■ **Assignment**:
Show, from the entries below, every line in which "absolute" appears.

====

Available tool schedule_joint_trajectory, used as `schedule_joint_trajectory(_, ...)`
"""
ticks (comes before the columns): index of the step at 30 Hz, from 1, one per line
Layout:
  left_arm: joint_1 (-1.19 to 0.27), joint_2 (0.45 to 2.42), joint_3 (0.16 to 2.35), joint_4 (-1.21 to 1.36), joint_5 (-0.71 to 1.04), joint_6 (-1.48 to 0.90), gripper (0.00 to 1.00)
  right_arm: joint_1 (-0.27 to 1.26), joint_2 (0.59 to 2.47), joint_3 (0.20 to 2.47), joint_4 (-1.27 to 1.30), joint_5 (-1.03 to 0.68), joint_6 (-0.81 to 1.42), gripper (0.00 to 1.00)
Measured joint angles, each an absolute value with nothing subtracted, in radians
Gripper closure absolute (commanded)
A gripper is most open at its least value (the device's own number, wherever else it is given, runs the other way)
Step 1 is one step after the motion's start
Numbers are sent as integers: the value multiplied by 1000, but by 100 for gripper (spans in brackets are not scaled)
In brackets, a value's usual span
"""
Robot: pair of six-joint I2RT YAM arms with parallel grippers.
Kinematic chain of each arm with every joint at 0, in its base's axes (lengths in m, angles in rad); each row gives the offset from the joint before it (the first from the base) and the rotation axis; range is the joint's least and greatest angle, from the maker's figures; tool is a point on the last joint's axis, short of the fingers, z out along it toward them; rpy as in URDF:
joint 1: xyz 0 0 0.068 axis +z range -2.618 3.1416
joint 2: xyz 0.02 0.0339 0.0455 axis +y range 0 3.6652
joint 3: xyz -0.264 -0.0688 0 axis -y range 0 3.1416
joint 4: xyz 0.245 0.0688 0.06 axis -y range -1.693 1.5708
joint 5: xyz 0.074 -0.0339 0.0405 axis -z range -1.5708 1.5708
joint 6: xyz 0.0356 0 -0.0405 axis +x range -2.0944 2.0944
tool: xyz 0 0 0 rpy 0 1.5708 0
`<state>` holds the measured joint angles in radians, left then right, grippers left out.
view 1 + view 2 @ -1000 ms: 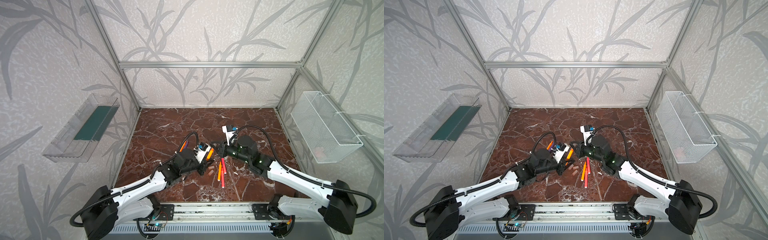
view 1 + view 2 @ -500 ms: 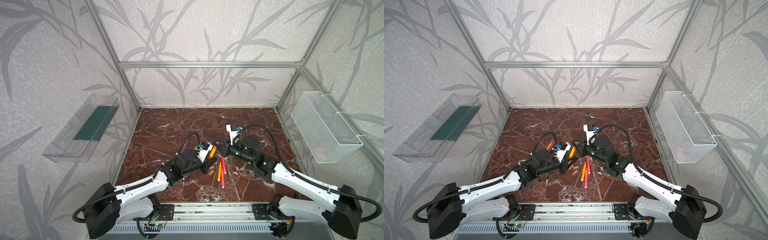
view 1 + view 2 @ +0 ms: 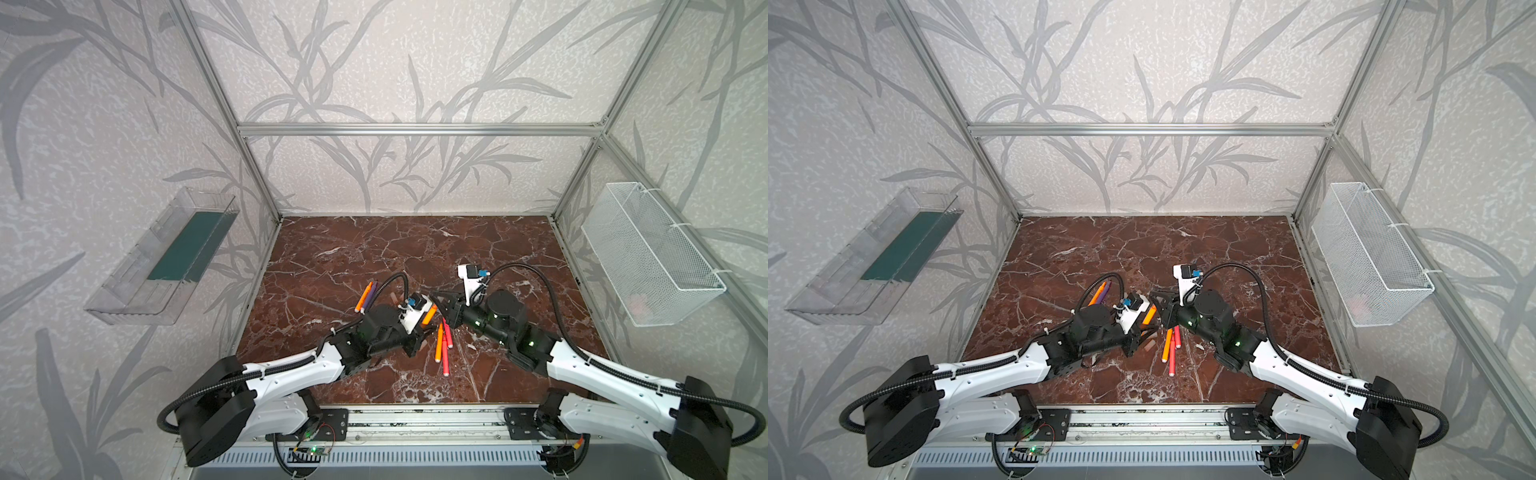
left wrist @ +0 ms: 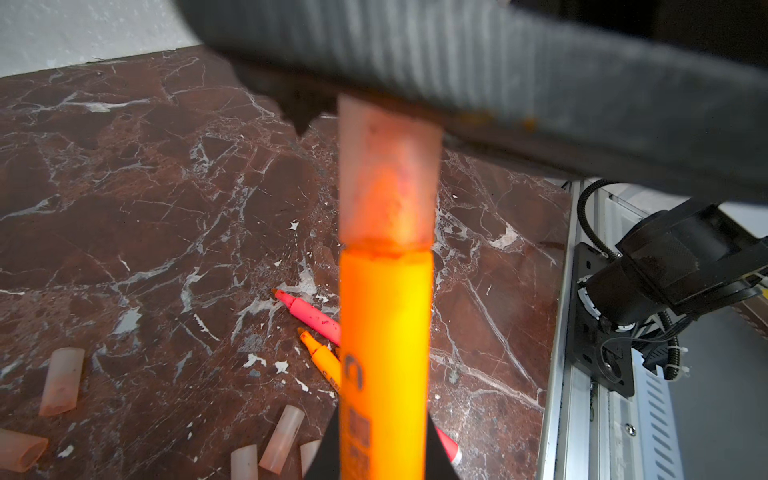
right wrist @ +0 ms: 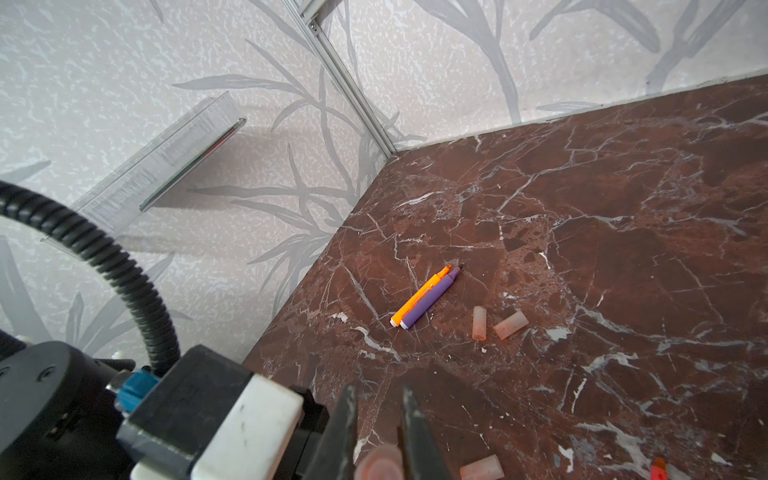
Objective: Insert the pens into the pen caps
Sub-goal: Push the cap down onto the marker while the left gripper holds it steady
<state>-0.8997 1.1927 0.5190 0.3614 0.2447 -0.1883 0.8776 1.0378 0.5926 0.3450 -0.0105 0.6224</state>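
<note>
My left gripper (image 4: 384,451) is shut on an orange pen (image 4: 384,332), seen in both top views (image 3: 429,314) (image 3: 1149,314). A translucent pinkish pen cap (image 4: 388,178) sits over the pen's tip. My right gripper (image 5: 379,392) is shut on this pen cap (image 5: 380,463), and it meets the left gripper (image 3: 428,320) at mid-table (image 3: 442,305). On the marble lie an orange pen (image 3: 439,343) and a red-pink pen (image 3: 445,351). An orange pen (image 5: 419,301) and a purple pen (image 5: 430,303) lie side by side farther left. Loose caps (image 4: 62,387) (image 4: 281,438) (image 5: 510,325) lie about.
A clear tray (image 3: 166,257) hangs on the left wall and a white wire basket (image 3: 648,253) on the right wall. An aluminium rail (image 3: 415,419) with both arm bases runs along the front edge. The enclosure's walls close in the marble floor.
The right wrist has swung up and back to the right, and the left gripper has shifted slightly right. Pen and cap stay held together between the grippers.
</note>
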Motion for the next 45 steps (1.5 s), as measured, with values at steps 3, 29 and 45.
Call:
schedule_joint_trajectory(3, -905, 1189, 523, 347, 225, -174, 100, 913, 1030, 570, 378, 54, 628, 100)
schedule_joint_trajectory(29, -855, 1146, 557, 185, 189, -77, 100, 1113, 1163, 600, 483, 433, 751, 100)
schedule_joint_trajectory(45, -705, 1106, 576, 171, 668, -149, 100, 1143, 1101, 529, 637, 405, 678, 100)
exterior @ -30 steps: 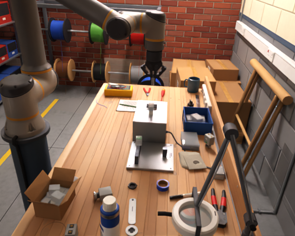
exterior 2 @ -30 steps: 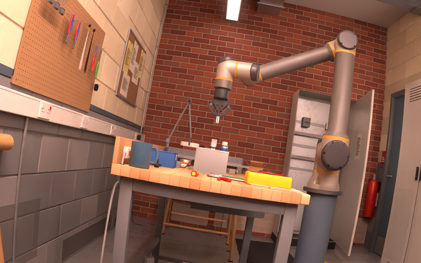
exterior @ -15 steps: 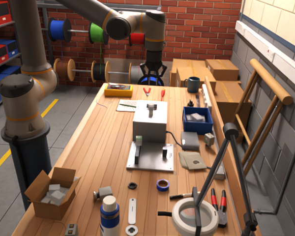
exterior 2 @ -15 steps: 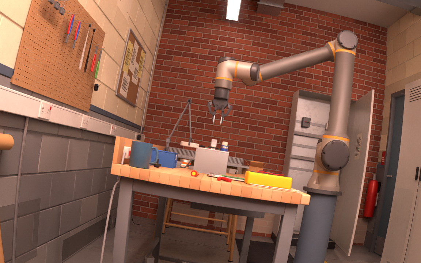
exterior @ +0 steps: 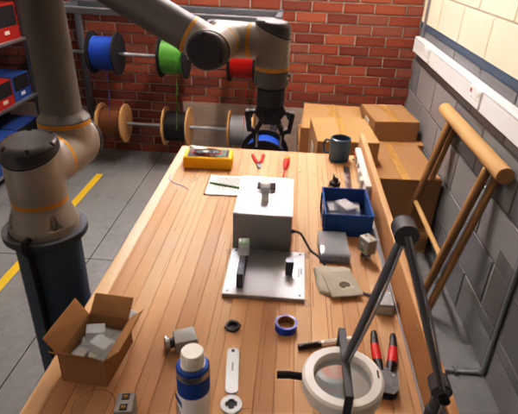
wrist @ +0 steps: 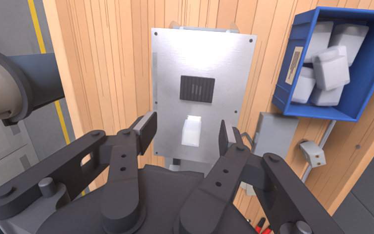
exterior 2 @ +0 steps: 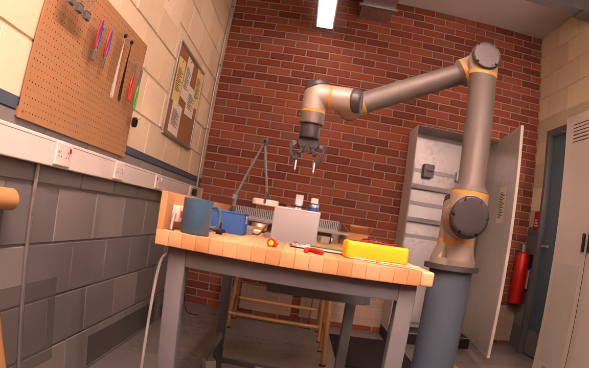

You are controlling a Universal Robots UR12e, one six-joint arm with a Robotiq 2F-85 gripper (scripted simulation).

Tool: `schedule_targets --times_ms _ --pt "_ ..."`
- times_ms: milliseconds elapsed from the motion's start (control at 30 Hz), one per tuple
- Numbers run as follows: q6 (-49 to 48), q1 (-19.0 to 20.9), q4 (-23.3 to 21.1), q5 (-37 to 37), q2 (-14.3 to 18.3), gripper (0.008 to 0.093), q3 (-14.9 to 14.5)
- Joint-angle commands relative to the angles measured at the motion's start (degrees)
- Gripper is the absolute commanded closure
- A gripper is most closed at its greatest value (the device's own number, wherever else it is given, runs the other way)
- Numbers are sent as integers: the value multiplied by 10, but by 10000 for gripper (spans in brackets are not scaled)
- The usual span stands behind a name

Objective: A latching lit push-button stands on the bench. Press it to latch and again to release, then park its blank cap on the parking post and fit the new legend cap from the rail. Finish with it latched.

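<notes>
At the middle of the bench a grey box (exterior: 263,212) carries the push-button with its pale blank cap (wrist: 191,134) on top, seen from above by the wrist camera. In front of the box lies a metal plate (exterior: 265,275) with a rail holding a greenish legend cap (exterior: 243,243) on the left and a short dark parking post (exterior: 289,266) on the right. My gripper (exterior 2: 304,164) hangs high above the box, open and empty.
A blue bin (exterior: 346,209) of white parts sits right of the box, with a small grey unit (exterior: 333,246) and cable in front of it. A mug (exterior: 339,148), yellow meter (exterior: 207,157), tape roll (exterior: 286,324) and magnifier lamp (exterior: 342,379) stand around the bench.
</notes>
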Motion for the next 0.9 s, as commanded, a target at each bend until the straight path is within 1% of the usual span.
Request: schedule_targets --times_ms 0,333,600,867 --pt "0 0 0 0 0 334 -1" --pt "-2 -2 0 0 -1 334 0" --pt "-57 -57 0 0 -6 334 6" --pt "-59 -58 -2 0 -6 334 6"
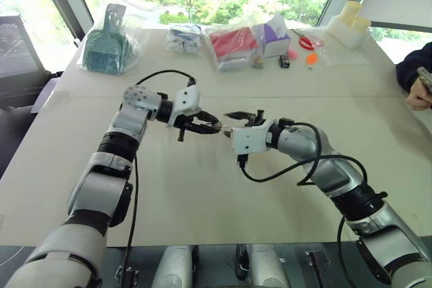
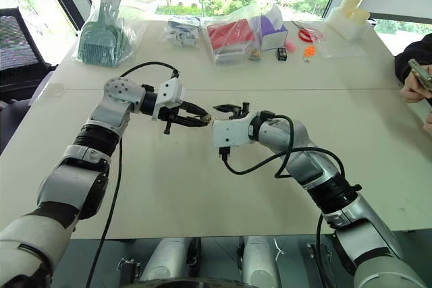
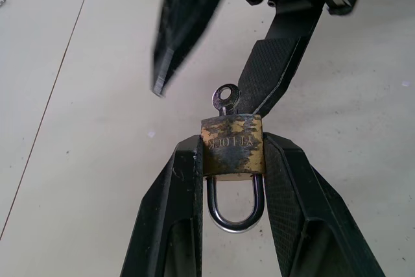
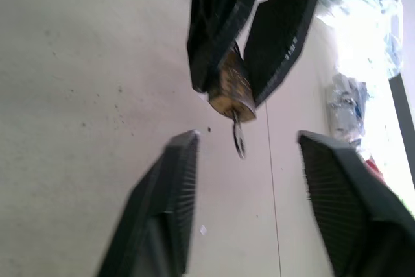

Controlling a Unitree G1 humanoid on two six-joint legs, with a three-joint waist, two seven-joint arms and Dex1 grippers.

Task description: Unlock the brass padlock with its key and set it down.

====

■ **Exercise response**:
Measured joint angles, each an absolute value with nothing subtracted, in radians
Gripper closure absolute (commanded)
- Gripper is the absolute commanded closure

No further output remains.